> [DATASET EXCERPT]:
● ● ● ● ● ● ●
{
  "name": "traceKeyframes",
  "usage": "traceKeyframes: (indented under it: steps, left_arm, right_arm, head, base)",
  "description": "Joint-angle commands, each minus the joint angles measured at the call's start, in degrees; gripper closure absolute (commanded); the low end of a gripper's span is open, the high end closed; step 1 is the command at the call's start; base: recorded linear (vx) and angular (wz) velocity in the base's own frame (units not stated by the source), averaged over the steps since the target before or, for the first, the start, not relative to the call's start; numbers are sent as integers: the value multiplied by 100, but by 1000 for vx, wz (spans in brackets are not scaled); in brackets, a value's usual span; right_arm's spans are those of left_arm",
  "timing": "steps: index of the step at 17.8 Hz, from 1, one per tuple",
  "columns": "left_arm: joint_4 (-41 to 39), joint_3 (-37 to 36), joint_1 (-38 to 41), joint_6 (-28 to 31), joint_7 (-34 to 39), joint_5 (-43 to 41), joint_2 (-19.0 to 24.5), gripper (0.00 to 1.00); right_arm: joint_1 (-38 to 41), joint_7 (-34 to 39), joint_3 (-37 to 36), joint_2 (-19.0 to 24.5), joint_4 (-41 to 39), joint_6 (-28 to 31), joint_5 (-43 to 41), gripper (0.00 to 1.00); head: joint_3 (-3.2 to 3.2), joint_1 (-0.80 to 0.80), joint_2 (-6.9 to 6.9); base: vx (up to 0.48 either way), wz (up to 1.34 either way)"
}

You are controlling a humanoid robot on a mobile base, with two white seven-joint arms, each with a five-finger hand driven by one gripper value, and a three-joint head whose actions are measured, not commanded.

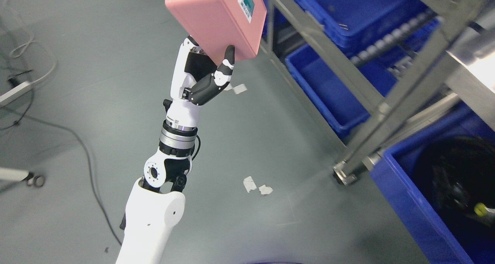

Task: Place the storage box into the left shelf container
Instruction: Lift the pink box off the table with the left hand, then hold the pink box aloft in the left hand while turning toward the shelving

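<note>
Box (214,18), pink w/ a small label on its right side, sits at top of frame, raised over the grey floor (77,113) and tilted. Left hand (201,76) is just below it, grasping its lower end: thumb (228,62) pressed on the near face, other fingers hidden behind. Arm comes up from bottom left. Shelf (390,97) stands to the right; box's right edge is near the frame, next to the upper blue bins (332,90). Cables (81,148) lie far left.
</note>
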Motion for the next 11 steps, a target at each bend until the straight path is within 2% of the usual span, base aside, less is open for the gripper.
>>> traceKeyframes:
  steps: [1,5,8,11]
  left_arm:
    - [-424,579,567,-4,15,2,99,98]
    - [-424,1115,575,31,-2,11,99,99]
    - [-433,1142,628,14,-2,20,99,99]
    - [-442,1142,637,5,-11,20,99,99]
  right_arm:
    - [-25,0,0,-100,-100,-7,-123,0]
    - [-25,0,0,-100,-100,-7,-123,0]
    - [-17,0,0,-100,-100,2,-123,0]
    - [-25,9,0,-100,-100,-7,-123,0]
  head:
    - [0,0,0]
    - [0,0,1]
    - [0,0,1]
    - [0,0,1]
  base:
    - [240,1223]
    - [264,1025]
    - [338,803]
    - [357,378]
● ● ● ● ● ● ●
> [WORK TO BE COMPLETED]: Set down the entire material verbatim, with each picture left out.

> [THE ANSWER]:
{
  "name": "traceKeyframes",
  "usage": "traceKeyframes: (indented under it: steps, left_arm, right_arm, head, base)",
  "description": "Joint-angle commands, each minus the joint angles measured at the call's start, in degrees; gripper closure absolute (commanded); the low end of a gripper's span is open, the high end closed; step 1 is the command at the call's start; base: recorded linear (vx) and angular (wz) velocity in the base's own frame (units not stated by the source), averaged over the steps since the target before or, for the first, the start, not relative to the call's start; numbers are sent as integers: the value multiplied by 100, but by 1000 for vx, wz (spans in brackets are not scaled); in brackets, a value's usual span; right_arm's spans are those of left_arm",
  "timing": "steps: index of the step at 17.8 Hz, from 1, one per tuple",
  "columns": "left_arm: joint_4 (-41 to 39), joint_3 (-37 to 36), joint_1 (-38 to 41), joint_6 (-28 to 31), joint_7 (-34 to 39), joint_5 (-43 to 41), joint_2 (-19.0 to 24.5), gripper (0.00 to 1.00); right_arm: joint_1 (-38 to 41), joint_7 (-34 to 39), joint_3 (-37 to 36), joint_2 (-19.0 to 24.5), joint_4 (-41 to 39), joint_6 (-28 to 31), joint_5 (-43 to 41), gripper (0.00 to 1.00); head: joint_3 (-3.2 to 3.2), joint_1 (-0.80 to 0.80), joint_2 (-6.9 to 6.9); base: vx (up to 0.48 either way), wz (up to 1.34 either way)"
}

You are controlling a humanoid robot on a mobile base, with two white seven-joint arms, each with a five-finger hand driven by one gripper value, and a three-joint head whose actions are measured, not commanded.


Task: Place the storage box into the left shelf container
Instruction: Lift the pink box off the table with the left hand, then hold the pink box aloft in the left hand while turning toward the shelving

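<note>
Box (214,18), pink w/ a small label on its right side, sits at top of frame, raised over the grey floor (77,113) and tilted. Left hand (201,76) is just below it, grasping its lower end: thumb (228,62) pressed on the near face, other fingers hidden behind. Arm comes up from bottom left. Shelf (390,97) stands to the right; box's right edge is near the frame, next to the upper blue bins (332,90). Cables (81,148) lie far left.
</note>
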Motion for the next 11 steps, a target at each bend until the straight path is within 2% of the usual span, base aside, less is open for the gripper.
>>> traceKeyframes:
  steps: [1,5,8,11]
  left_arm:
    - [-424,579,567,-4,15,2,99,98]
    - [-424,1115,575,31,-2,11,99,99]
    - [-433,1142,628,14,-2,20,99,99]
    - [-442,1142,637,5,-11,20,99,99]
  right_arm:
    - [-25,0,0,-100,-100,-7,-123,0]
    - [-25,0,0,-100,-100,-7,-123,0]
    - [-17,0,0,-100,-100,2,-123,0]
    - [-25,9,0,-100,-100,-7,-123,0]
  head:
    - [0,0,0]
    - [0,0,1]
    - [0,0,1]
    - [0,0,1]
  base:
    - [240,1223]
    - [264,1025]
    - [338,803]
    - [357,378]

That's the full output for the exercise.